---------- SUPPLIED MATERIAL
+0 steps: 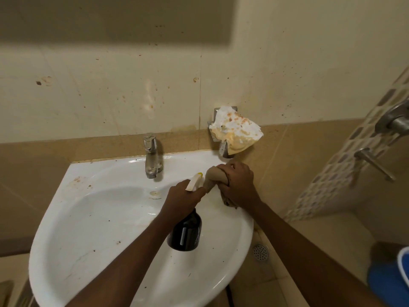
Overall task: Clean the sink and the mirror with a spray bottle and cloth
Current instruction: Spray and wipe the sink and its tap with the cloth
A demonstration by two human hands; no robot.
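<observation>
A white sink (93,218) with brown specks and stains fills the lower left. My left hand (180,199) grips the neck of a black spray bottle (186,232) with a pale trigger head, held over the basin's right side. My right hand (238,185) is closed on a bunched brown cloth (213,176), pressed against the sink's back right rim. The nozzle points at the cloth, almost touching it. The mirror's lower edge (110,18) shows dimly at the top left.
A chrome tap (151,158) stands at the sink's back. A stained white paper (236,129) sits in a wall soap holder just above my right hand. Shower fittings (394,122) project from the right wall. A floor drain (261,252) and a blue bucket (391,282) lie below right.
</observation>
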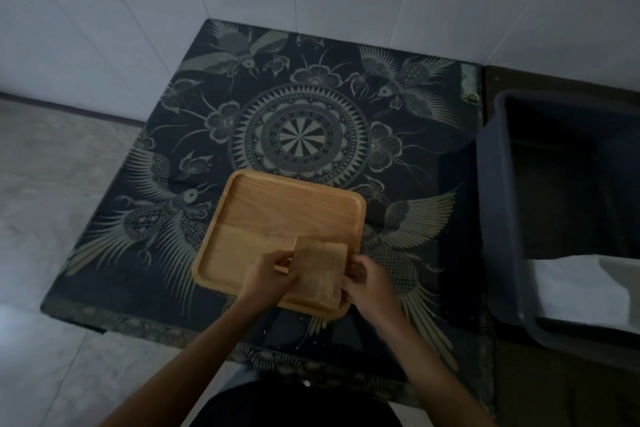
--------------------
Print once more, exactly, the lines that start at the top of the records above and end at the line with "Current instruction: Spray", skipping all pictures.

+0 steps: 
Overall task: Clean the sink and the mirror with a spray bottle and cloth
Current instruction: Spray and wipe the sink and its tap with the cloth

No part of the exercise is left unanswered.